I still have no idea what you are actually trying to do, but try this method using PROC TRANSPOSE to convert your 4 variables into 4 observations so that we can query over them.

proc transpose data=test out=test2 ;
  by name add notsorted ;
  var f1-f4 ;
run;
proc sql noprint; 
  create table test2 as 
    select distinct col1 as value,_name_,col1
    from test2 
    group by col1
    having count(distinct _name_) > 2
    order by 1,2
  ;
quit;
proc transpose data=test2 out=want(drop=_name_) ;
  by value;
  id _name_;
  var col1 ;
run;
proc print;
run;

output:

Obs value f1 f2 f3 f4

1 1 1 1 1 1

2 2 2 2 . 2

3 4 4 4 4 4

sas_Forum · Posted 11-10-2011 08:08 AM

But i am having 50 variables beside that f1,f2,f3 and f4 ,i cant use proc transpose and data is in 30 laks

art297 · Posted 11-10-2011 08:19 AM

Some questions:

What is the full range of values the variables can have?
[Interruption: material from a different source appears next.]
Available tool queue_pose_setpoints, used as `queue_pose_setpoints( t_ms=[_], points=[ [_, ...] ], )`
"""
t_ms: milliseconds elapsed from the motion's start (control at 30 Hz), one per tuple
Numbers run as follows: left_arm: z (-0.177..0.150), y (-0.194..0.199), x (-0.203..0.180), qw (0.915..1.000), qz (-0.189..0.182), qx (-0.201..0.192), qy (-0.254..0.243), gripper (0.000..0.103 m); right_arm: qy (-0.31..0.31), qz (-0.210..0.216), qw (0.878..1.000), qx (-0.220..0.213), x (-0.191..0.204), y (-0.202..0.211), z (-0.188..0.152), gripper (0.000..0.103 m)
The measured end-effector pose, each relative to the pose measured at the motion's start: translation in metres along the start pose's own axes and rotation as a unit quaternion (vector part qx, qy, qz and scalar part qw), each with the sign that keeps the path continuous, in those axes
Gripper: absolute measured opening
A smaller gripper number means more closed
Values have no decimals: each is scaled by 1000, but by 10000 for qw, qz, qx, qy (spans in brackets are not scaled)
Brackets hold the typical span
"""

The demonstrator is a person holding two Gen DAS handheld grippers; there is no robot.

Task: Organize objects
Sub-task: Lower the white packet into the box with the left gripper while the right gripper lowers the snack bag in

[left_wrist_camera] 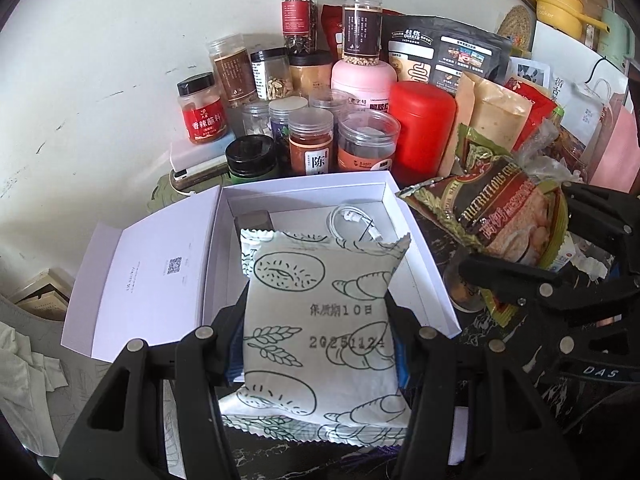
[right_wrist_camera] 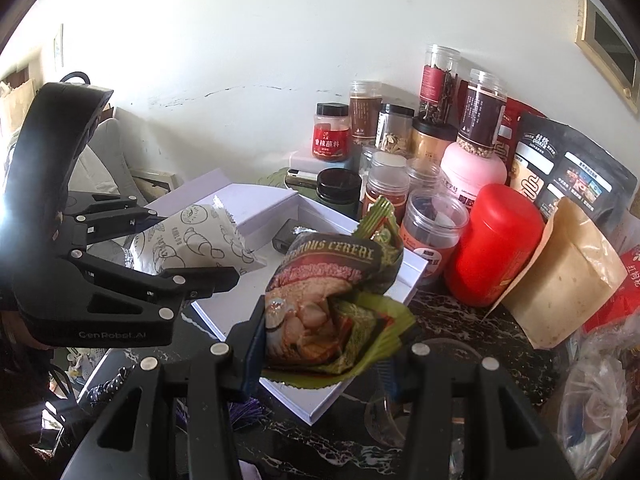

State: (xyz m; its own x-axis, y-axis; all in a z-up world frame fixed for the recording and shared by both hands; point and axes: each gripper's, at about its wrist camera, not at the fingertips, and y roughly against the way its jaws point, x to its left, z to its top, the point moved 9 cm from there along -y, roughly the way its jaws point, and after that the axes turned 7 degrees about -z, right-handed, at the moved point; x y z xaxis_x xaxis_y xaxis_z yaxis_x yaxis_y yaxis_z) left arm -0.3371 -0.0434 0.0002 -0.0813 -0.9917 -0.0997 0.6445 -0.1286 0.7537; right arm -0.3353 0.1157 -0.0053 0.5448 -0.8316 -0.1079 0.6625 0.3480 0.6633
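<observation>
My left gripper (left_wrist_camera: 316, 308) is shut on a white bread packet (left_wrist_camera: 320, 320) printed with croissant drawings and holds it over an open white box (left_wrist_camera: 304, 188). To its right, my right gripper (left_wrist_camera: 548, 240) is shut on a green and brown cereal packet (left_wrist_camera: 508, 216). In the right wrist view the cereal packet (right_wrist_camera: 332, 292) sits crumpled between the fingers of the right gripper (right_wrist_camera: 324, 340), above the box's near corner (right_wrist_camera: 312, 404). The left gripper (right_wrist_camera: 192, 244) with the bread packet (right_wrist_camera: 200, 236) hangs at the left of it.
The box holds a white cable (left_wrist_camera: 352, 220) and a grey block (left_wrist_camera: 252, 220); its lid (left_wrist_camera: 148, 280) lies open to the left. Behind stand several spice jars (left_wrist_camera: 312, 140), a red canister (left_wrist_camera: 424, 128), a pink bottle (left_wrist_camera: 364, 80), a black oats bag (left_wrist_camera: 448, 52) and a kraft pouch (left_wrist_camera: 496, 116).
</observation>
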Motion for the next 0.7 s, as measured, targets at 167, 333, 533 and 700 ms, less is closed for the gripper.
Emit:
queue_pose_setpoints(
  t_ms=[167, 333, 533, 700],
  points=[
    [19, -11, 7, 9999, 55, -58, -108, 53, -20, -89, 10000, 14, -6, -13, 14, 47],
    [37, -23, 17, 9994, 185, -29, -282, 53, -24, -197, 9998, 3, -17, -27, 30, 47],
    [59, -34, 31, 9987, 338, -44, -380, 53, 39, -193, 9998, 46, -19, -43, 43, 47],
    [71, -48, 40, 9980, 445, 6, -459, 53, -23, -180, 9997, 159, -21, -62, 49, 47]
  ],
)
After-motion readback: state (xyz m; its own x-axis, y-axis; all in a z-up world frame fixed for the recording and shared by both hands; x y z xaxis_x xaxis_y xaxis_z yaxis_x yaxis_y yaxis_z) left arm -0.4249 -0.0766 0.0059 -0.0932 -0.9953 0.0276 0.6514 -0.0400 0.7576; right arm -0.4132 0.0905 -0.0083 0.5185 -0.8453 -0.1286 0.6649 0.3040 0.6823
Your example mentioned knowing values being shared by 2, 3 and 4 of the variables. Does that now translate to be shared by 2,3,4 ..etc .. through all 50 variables?

Comment: 3 million isn't that big of a data set.

sas_Forum · Posted 11-10-2011 08:46 AM

yes

Tom · Posted 11-10-2011 09:51 AM

Does that mean that it takes 50 variables to uniquely identify an observation in your source dataset? So that you are worried about the space/time to store 3 million * 4 * (length of 50 variables plus the _name_ and COL1 variables) bytes of data?

From your original request you do not seem to care about those variables so it should be fine not to include them in the transposed data.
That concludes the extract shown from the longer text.